### Extracted data entries
══════════════════════════════

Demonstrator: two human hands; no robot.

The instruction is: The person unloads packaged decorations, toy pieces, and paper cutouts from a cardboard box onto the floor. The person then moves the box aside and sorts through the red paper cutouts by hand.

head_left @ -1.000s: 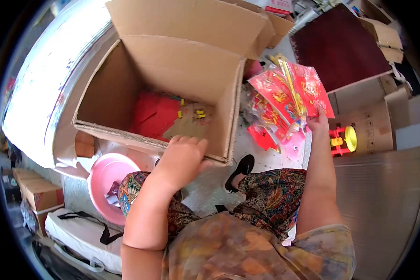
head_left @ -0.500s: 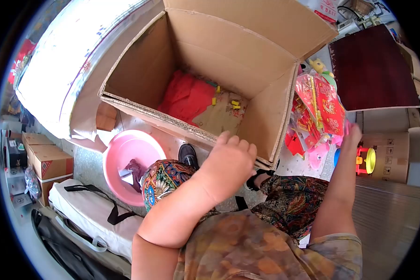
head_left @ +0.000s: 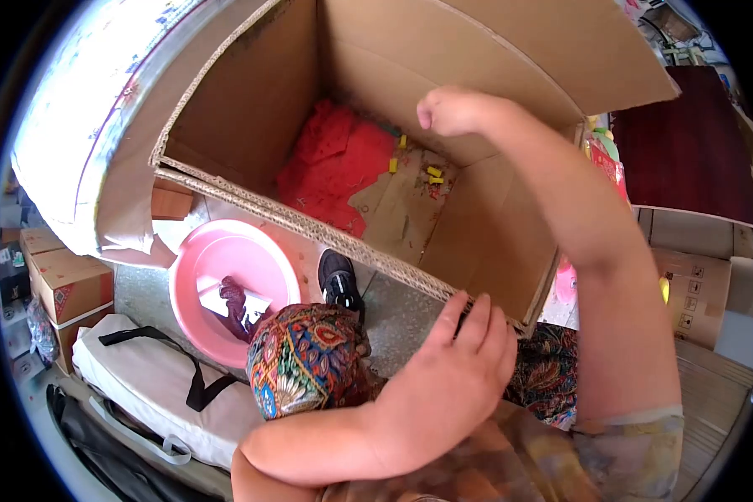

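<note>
My left hand (head_left: 464, 364) is at the near edge of a large open cardboard box (head_left: 259, 197), its fingers bent over the rim and its thumb out of sight. Over the inside of the box, close to the far wall, is my right hand (head_left: 456, 111). Its fingers are curled closed, and anything they hold is hidden. A red sheet (head_left: 335, 163) lies on the box floor, towards the left. Several small yellow pieces (head_left: 434, 176) and fine scraps lie beside it.
A pink basin (head_left: 194, 314) with a dark cloth (head_left: 233, 297) stands left of my knee. Red packets (head_left: 608, 163) show past the box's right side, near a dark red board (head_left: 686, 151). A pale bag (head_left: 155, 381) lies at lower left, below stacked cartons (head_left: 71, 280).
My right hand has moved from the red packets on the right to above the inside of the box. My left hand stays at the rim. The view has shifted closer to the box.
</note>
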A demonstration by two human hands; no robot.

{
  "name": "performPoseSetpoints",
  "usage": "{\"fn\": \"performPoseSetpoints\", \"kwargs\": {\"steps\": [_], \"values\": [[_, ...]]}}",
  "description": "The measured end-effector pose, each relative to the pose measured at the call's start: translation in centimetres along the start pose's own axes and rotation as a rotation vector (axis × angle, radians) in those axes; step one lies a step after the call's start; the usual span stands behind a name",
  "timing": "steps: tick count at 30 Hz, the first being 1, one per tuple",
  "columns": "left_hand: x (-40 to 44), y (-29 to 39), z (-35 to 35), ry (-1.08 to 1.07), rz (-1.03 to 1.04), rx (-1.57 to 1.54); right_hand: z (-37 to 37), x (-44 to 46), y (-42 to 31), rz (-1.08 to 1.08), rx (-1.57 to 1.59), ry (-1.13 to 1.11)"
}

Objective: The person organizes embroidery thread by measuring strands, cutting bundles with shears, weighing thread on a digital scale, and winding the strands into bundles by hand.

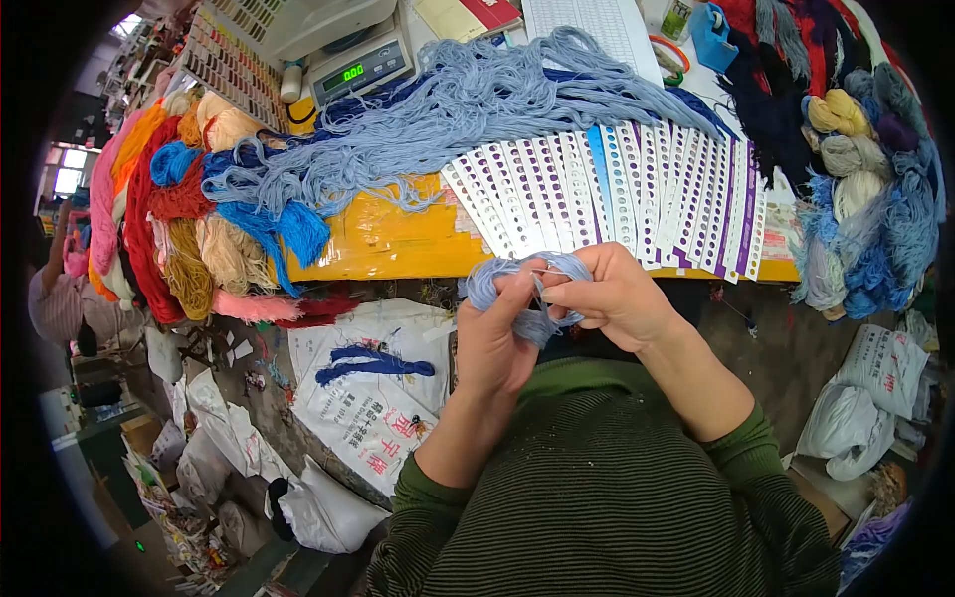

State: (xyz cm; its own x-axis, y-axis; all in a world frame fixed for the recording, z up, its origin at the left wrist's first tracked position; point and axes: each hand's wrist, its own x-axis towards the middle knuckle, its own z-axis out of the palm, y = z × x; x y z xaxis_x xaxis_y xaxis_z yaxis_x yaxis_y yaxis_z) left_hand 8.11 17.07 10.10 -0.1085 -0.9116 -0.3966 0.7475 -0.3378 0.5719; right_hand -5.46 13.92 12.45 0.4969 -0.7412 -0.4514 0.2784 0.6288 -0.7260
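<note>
Just in front of the table edge, both my hands hold a light blue skein of yarn (pixel 537 323) bunched into a loop. My left hand (pixel 494 343) is closed around its left side, thumb on top. Fingers of my right hand (pixel 617 298) pinch strands at the skein's upper right; the exact strands are partly hidden. On the table beyond lies a long heap of the same light blue yarn (pixel 468 109). Between it and my hands, white color cards (pixel 567 194) with rows of dots fan out, touching the heap's lower edge.
A digital scale (pixel 360 72) reading 0.00 stands at the back left. Colored skeins (pixel 184 199) hang over the table's left end, others (pixel 856 189) over the right. Below, a dark blue yarn bundle (pixel 373 365) lies on a white sack (pixel 363 423). White bags (pixel 851 428) sit at right.
</note>
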Motion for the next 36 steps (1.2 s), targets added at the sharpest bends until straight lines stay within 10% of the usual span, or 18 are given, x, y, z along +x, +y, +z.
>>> {"fn": "performPoseSetpoints", "kwargs": {"steps": [16,25,36], "values": [[0.1,-0.4,0.2,0.005,0.01,-0.01,0.2,0.6,1.0,-0.144,-0.189,0.027],[0.0,0.1,0.6,-0.154,-0.02,-0.098,-1.1,-0.4,-0.2,0.005,0.278,-0.037],[-0.1,-0.1,1.4,-0.212,-0.007,0.179,0.2,-0.3,0.1,-0.014,-0.065,0.054]]}}
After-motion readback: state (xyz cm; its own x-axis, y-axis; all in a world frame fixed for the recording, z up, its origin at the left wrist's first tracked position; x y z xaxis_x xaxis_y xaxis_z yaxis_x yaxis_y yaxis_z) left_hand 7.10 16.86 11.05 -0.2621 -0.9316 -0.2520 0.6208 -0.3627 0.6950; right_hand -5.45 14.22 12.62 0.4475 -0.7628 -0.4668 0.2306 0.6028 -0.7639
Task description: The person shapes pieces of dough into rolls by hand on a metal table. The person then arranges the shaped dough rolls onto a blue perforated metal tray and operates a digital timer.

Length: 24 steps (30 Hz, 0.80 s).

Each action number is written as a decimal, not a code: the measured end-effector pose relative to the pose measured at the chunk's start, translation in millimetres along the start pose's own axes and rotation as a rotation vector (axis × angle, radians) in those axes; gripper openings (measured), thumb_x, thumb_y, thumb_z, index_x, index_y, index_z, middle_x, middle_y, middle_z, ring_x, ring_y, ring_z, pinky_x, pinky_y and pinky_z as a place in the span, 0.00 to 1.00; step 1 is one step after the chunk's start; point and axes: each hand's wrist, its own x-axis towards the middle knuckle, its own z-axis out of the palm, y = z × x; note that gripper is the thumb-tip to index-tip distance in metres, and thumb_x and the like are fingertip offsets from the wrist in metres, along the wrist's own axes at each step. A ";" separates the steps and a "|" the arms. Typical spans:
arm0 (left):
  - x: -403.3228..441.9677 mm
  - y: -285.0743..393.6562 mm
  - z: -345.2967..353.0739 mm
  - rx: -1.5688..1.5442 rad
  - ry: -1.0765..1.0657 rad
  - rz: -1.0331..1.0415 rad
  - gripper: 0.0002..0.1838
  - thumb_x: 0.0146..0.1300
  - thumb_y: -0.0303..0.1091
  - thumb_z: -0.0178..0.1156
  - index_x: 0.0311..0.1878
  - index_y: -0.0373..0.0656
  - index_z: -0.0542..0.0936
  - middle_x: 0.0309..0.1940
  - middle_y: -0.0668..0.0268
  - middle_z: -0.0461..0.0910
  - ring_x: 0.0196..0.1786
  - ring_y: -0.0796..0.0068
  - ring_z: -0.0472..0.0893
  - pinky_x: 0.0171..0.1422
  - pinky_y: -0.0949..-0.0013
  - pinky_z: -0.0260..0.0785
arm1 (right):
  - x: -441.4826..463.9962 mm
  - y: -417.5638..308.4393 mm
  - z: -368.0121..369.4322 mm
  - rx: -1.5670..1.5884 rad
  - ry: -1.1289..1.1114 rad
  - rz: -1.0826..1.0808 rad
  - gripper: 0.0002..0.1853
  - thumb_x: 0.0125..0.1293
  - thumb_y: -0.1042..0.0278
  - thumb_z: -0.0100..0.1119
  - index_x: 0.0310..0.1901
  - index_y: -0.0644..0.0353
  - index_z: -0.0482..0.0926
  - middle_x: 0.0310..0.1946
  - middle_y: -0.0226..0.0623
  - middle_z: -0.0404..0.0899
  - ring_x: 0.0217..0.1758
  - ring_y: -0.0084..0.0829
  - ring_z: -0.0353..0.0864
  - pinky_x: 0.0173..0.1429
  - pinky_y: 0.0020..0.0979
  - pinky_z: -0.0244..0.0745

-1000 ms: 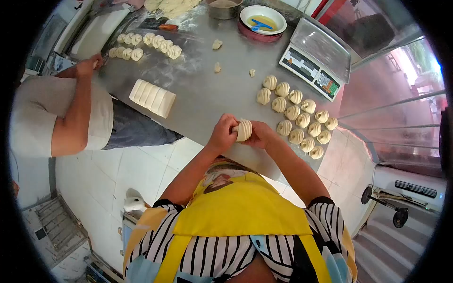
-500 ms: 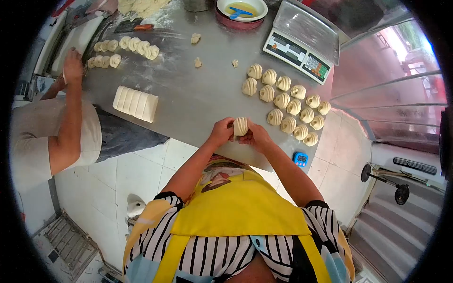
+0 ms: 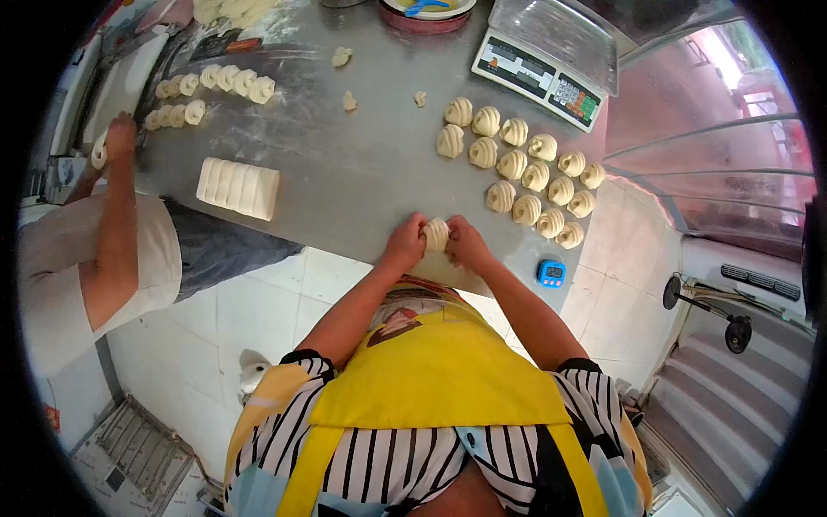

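Note:
Near the front edge of the steel table (image 3: 362,164), a ridged piece of dough (image 3: 436,234) is held between my two hands. My left hand (image 3: 405,242) grips its left end and my right hand (image 3: 467,243) pinches its right end, both with fingers closed. Right of my hands, several twisted dough rolls (image 3: 512,164) stand in rows. A block of pale dough strips (image 3: 238,189) lies to the left.
A co-worker (image 3: 112,250) at the left holds a dough loop (image 3: 99,150). Shaped rolls (image 3: 226,78) sit nearby. A digital scale (image 3: 543,73) stands at the back right, a blue timer (image 3: 550,273) at the right corner. Dough scraps (image 3: 350,101) and a bowl (image 3: 428,12) are farther back.
My hands have moved slightly apart, and the dough between them looks wider and more sideways. The co-worker's hand now shows a dough loop. The whole view has shifted slightly.

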 end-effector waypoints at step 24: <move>5.3 29.2 -18.0 0.075 -0.091 -0.188 0.08 0.64 0.33 0.50 0.42 0.38 0.69 0.27 0.49 0.80 0.27 0.47 0.81 0.35 0.51 0.74 | 15.7 -11.8 1.3 -0.667 0.214 -0.146 0.11 0.58 0.72 0.54 0.43 0.58 0.68 0.30 0.49 0.80 0.33 0.51 0.82 0.36 0.46 0.75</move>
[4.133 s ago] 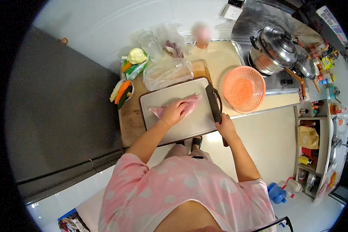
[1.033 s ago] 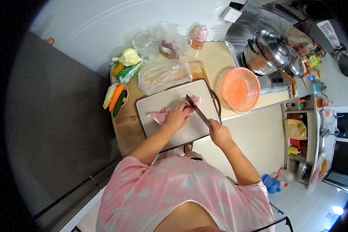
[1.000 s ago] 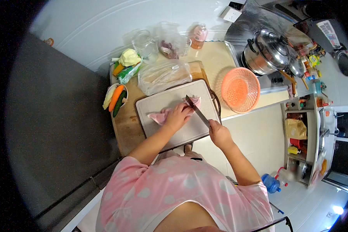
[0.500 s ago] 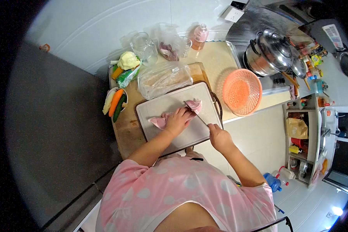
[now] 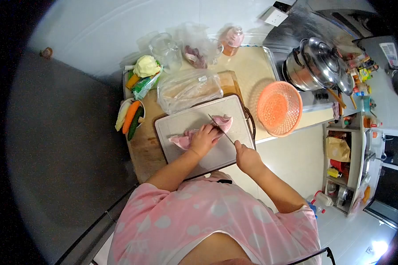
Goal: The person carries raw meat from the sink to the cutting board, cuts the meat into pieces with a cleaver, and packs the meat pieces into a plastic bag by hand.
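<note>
A piece of raw meat (image 5: pixel 178 141) lies across a pale cutting board (image 5: pixel 194 160). My left hand (image 5: pixel 202 140) presses down on it, fingers curled and closed on the meat. My right hand (image 5: pixel 248 159) is wrapped round the handle of a knife (image 5: pixel 227 136). The blade slants over the meat close to my left fingertips, with a pinkish end of the meat (image 5: pixel 226 122) on its far right side. How deep the edge sits in the meat I cannot tell.
A clear plastic bag (image 5: pixel 188 90) lies behind the board. An orange basket (image 5: pixel 269 128) is at the right, near a steel pot (image 5: pixel 303 70). Left are a carrot (image 5: pixel 130 116), a cucumber (image 5: pixel 135 125) and a cauliflower-like vegetable (image 5: pixel 146 66). A glass jug (image 5: pixel 167 51) stands behind.
The knife and my right hand have shifted slightly left, and the blade's tip shows further past the meat. My left hand stays on the meat. The whole view has tilted a little.
</note>
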Demonstrator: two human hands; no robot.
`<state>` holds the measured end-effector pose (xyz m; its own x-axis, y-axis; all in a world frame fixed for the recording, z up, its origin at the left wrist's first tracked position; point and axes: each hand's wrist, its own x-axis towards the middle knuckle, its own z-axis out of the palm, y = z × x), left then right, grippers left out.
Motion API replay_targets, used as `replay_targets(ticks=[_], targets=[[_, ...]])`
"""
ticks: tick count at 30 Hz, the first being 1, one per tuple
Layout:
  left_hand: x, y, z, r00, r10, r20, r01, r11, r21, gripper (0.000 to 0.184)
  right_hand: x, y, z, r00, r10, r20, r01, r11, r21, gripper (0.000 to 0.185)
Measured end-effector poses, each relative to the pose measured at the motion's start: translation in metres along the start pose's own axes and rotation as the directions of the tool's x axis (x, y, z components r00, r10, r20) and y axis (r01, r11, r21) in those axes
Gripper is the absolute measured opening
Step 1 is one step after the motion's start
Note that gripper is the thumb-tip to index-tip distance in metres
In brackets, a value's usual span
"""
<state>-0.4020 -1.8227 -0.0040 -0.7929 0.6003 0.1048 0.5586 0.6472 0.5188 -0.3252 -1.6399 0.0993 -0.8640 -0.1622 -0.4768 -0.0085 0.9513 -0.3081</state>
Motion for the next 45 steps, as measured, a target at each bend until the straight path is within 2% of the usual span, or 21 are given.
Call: replay_targets(ticks=[4, 7, 10, 13, 17, 20, 23, 25, 29, 34, 38, 41, 43, 44, 45], targets=[[0.000, -0.001, 0.002, 1.000, 0.010, -0.029, -0.010, 1.000, 0.002, 0.030, 0.005, -0.003, -0.001, 0.999, 0.025, 0.021, -0.024, 0.999, -0.023, 0.023], [-0.001, -0.002, 0.001, 1.000, 0.000, 0.031, 0.000, 1.000, -0.015, 0.034, 0.013, -0.008, -0.001, 0.999, 0.046, 0.029, -0.046, 0.999, 0.003, 0.025], [-0.001, -0.004, 0.005, 0.999, 0.020, 0.027, -0.020, 1.000, 0.009, 0.033, 0.028, -0.008, -0.005, 0.999, 0.031, 0.024, -0.032, 0.999, 0.021, 0.029], [-0.002, -0.003, 0.003, 0.995, -0.013, 0.097, 0.010, 0.999, 0.031, 0.032, 0.050, -0.002, 0.009, 0.995, -0.023, -0.096, 0.032, 0.995, 0.094, 0.029], [-0.005, -0.005, 0.010, 1.000, -0.011, -0.011, 0.012, 0.999, 0.030, 0.031, 0.074, -0.003, 0.026, 0.992, -0.025, -0.123, 0.035, 0.996, 0.080, 0.033], [-0.004, -0.005, 0.011, 0.999, 0.011, -0.052, -0.011, 1.000, -0.008, 0.031, 0.060, 0.006, 0.022, 0.980, -0.056, -0.189, 0.082, 0.988, 0.130, 0.026], [-0.001, -0.005, 0.011, 0.999, 0.007, -0.040, -0.010, 0.997, -0.077, 0.032, 0.029, 0.006, 0.007, 0.996, 0.094, 0.008, -0.095, 0.986, 0.135, 0.026], [-0.003, -0.004, 0.008, 1.000, -0.009, -0.001, 0.009, 0.990, -0.138, 0.033, 0.009, 0.009, 0.009, 0.997, 0.070, -0.011, -0.068, 0.987, 0.146, 0.023], [-0.010, -0.003, 0.002, 0.998, 0.056, 0.025, -0.051, 0.988, -0.146, 0.033, -0.004, 0.010, 0.015, 0.998, 0.066, -0.012, -0.064, 0.989, 0.134, 0.025], [-0.007, -0.006, 0.009, 0.999, 0.017, 0.035, -0.010, 0.984, -0.177, 0.031, 0.033, 0.005, 0.019, 0.997, 0.080, -0.020, -0.076, 0.987, 0.138, 0.028], [-0.006, -0.005, 0.007, 0.997, -0.057, 0.054, 0.065, 0.983, -0.169, 0.033, 0.068, 0.000, 0.036, 0.990, 0.049, -0.134, -0.029, 0.988, 0.151, 0.033], [-0.006, -0.003, 0.001, 0.992, -0.091, 0.086, 0.104, 0.982, -0.158, 0.034, 0.075, 0.005, 0.048, 0.974, 0.051, -0.219, -0.006, 0.980, 0.199, 0.027], [-0.008, 0.003, -0.001, 0.992, -0.093, 0.080, 0.105, 0.981, -0.163, 0.034, 0.069, 0.015, 0.048, 0.974, 0.080, -0.210, -0.026, 0.969, 0.248, 0.026], [-0.007, 0.001, 0.002, 0.998, -0.049, 0.030, 0.053, 0.986, -0.160, 0.034, 0.067, 0.022, 0.044, 0.973, 0.090, -0.211, -0.031, 0.963, 0.267, 0.026], [-0.009, -0.003, 0.007, 1.000, -0.007, -0.017, 0.004, 0.988, -0.154, 0.034, 0.061, 0.023, 0.035, 0.974, 0.176, -0.140, -0.105, 0.906, 0.411, 0.026]])
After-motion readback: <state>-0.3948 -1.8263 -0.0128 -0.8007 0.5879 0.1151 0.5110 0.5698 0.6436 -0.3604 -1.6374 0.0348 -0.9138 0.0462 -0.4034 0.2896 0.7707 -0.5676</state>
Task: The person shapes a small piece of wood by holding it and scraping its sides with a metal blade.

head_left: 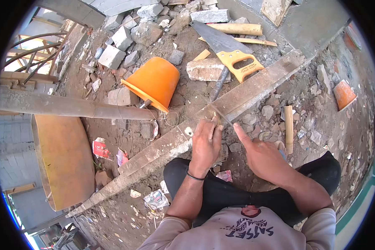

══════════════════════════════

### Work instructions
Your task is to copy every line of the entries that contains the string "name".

### Response
  "name": "performPoseSetpoints",
  "description": "The measured end-effector pose, each relative to the pose measured at the call's start: translation in centimetres along the start pose's own axes and rotation as a rotation vector (axis × angle, radians) in those axes; step one lies a step after the call's start; the usual span stands behind a name",

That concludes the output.